3 aprile 2011 in lente di barlow by Manuel | 2 comments

Nel lontano anno 2000 uscì su Cell, una importante rivista scientifica nell’ambito della biologia cellulare e molecolare, una review di due ricercatori statunitensi, Douglas Hanahan e Robert Weinberg, intitolata “The hallmarks of Cancer”. Hallmark, in italiano, è traducibile con caratteristica, proprietà. Qualche settimana fa, è uscito dagli stessi autori sulla stessa rivista la seconda puntata: “The hallmarks of cancer: The next generation”. Non vi stupite che siano passati dieci anni tra la prima e la seconda pubblicazione. Dieci anni è un tempo minimo perchè si possano tirare le somme degli esperimenti fatti fino a quel momento.
Questi due articoli segnano, diciamo, una sorta di punto di arrivo della ricerca svolta per più di trent’anni nell’ambito del cancro.
Nel primo articolo i due autori, mettendo assieme tutti i dati ottenuti, sono passati in rassegna a quelle che appunto loro definicono The hallmarks of cancer, le caratteristiche principali che la stragrande maggioranza dei tumori acquisice per potersi sviluppare. Ed è appunto proprio di queste caratteristiche che ci andremo ad occupare, e vedremo come una grandissima quantità di fenotipi tumorali che a prima vista sembrerebbero scorrelati e disordinati, in realtà rientrano in almeno una di queste caratteristiche.
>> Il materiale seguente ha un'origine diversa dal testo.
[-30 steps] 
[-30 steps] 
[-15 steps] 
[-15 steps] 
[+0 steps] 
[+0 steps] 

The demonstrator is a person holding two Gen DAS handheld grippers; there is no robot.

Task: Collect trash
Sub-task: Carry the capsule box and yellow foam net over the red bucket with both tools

I tumori sono malattie genetiche delle cellule somatiche. Partiamo da questo fatto. Si sottolinea che è delle cellule somatiche perchè la maggiorparte delle neoplasie è sporadica, ovvero non ereditata. Che poi anche qui bisogna precisare. Anche nei casi in cui è dimostrabile una familiarità di alcuni tipi di tumori (tumori, cioè, in cui l’incidenza in un gruppo di consanguinei è più alta che nella popolazione generale), ad essere ereditata non è la neoplasia, ma la predisposizione ad essa. Che è ben diverso. Uno eredita l’anemia, la fibrosi cistica, non eredita un tumore. Sperando che quanto detto fino ad ora sia chiaro, possiamo capire come le caratteristiche di un tumore siano uniche nel loro genere. Non troveremo mai un tumore identico ad un altro, anche se molto simile. Tuttavia si può dire che ciascun tumore, per essere tale deve possere una serie di caratteristiche che possonono essere dette universali. Nella prima versione, quella del 2000, le caratteristiche in questione erano sei.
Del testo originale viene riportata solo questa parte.